The Physics of Psi. The psychological level of theorizing discussed above does not, of course, address the conundrum that makes psi phenomena anomalous in the first place: their presumed incompatibility with our current conceptual model of physical reality. Parapsychologists differ widely from one another in their taste for theorizing at this level, but several whose training lies in physics or engineering have proposed physical (or biophysical) theories of psi phenomena (an extensive review of theoretical parapsychology was provided by Stokes, 1987). Only some of these theories would force a radical revision in our current conception of physical reality.
Those who follow contemporary debates in modern physics, however, will be aware that several phenomena predicted by quantum theory and confirmed by experiment are themselves incompatible with our current conceptual model of physical reality. Of these, it is the 1982 empirical confirmation of Bell's theorem that has created the most excitement and controversy among philosophers and the few physicists who are willing to speculate on such matters (Herbert, 1987). In brief, Bell's theorem states that any model of reality that is compatible with quantum mechanics must be nonlocal: It must allow for the possibility that the results of observations at two arbitrarily distant locations can be correlated in ways that are incompatible with any physically permissible causal mechanism.
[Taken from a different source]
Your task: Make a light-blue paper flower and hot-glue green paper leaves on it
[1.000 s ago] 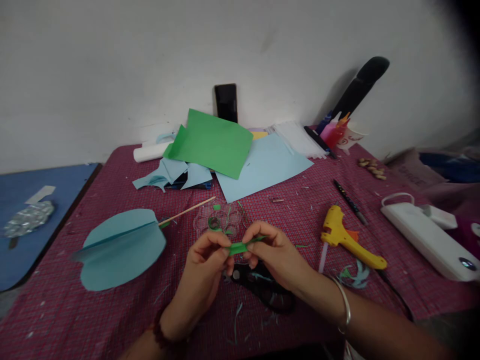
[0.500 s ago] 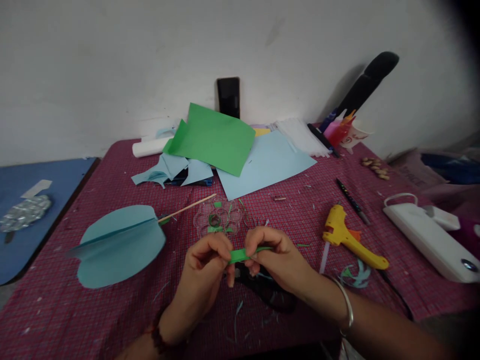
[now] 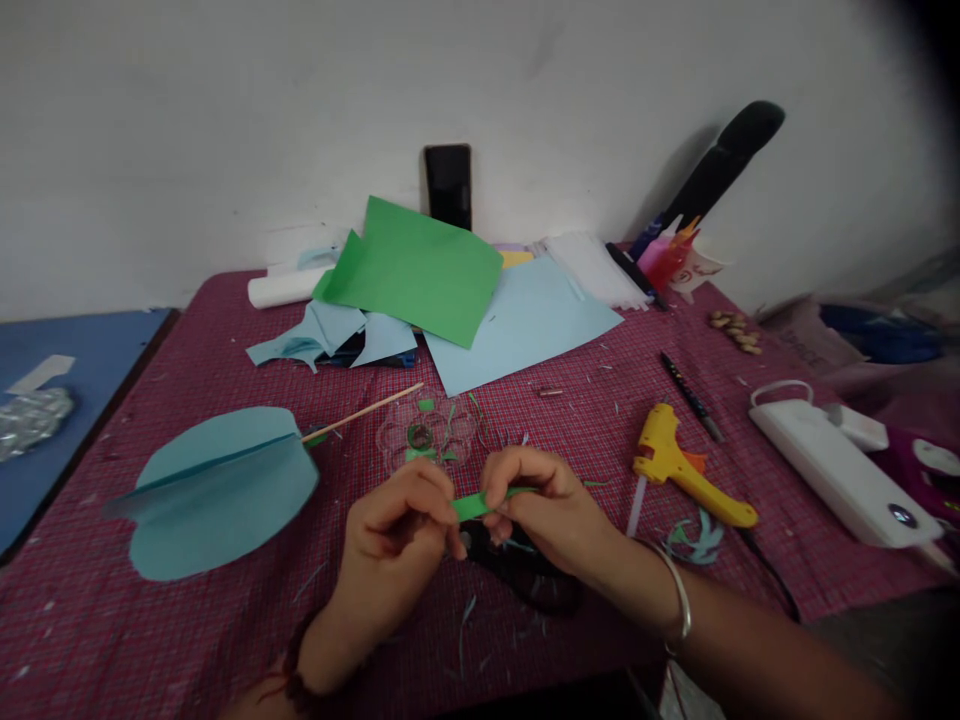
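A narrow green paper strip is stretched between my two hands, above the front middle of the table. My left hand pinches its left end between thumb and fingers. At the other end my right hand grips the strip, and a thin tail of green sticks out past its fingers. Below the hands lies a black-handled tool, partly hidden by them. Just behind them sits a clear flower-shaped palette with green paper bits in it.
To the left lies a folded light blue paper shape with a wooden stick. A yellow glue gun, a black pen and a white power strip are at right. Green paper and blue sheets lie behind; a phone leans against the wall.
The whole view has shifted a little, so the table things appear farther left. Both hands keep hold of the green strip, with only a slight change in finger position.
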Demonstrator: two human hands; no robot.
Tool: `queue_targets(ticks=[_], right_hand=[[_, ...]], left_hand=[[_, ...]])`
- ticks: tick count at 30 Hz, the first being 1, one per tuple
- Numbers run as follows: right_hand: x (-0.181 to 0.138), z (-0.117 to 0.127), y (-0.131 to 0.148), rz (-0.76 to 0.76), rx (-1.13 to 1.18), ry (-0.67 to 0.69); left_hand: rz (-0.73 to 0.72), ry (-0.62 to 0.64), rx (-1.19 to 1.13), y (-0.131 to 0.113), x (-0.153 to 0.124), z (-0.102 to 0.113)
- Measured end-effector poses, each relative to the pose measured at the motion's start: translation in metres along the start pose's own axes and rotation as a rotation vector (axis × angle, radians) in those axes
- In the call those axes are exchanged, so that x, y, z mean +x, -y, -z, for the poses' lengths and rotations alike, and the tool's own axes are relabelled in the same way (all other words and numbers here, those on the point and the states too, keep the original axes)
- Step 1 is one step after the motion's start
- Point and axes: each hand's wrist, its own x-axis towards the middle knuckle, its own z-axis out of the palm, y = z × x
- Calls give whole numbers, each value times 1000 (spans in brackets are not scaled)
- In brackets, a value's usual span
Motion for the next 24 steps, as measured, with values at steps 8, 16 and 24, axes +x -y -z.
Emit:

Several possible models of reality that incorporate nonlocality have been proposed by both philosophers and physicists. Some of these models clearly rule out psi-like information transfer, others permit it, and some actually require it. Thus, at a grander level of theorizing, some parapsychologists believe that one of the more radical models of reality compatible with both quantum mechanics and psi will eventually come to be accepted. If and when that occurs, psi phenomena would cease to be anomalous.
Because of their success, several parapsychology laboratories around the world continue to conduct ganzfeld experiments, including those at the University of Amsterdam, the University of Edinburgh, Gothenburg University in Sweden, and, in the United States, at Cornell University and the Rhine Research Center in Durham, North Carolina. As critic Hyman himself has written, the autoganzfeld "experiments have produced intriguing results. IfÉindependent laboratories can produce similar results with the same relationships and with the same attention to rigorous methodology, then parapsychology may indeed have finally captured its elusive quarry" (p. 392).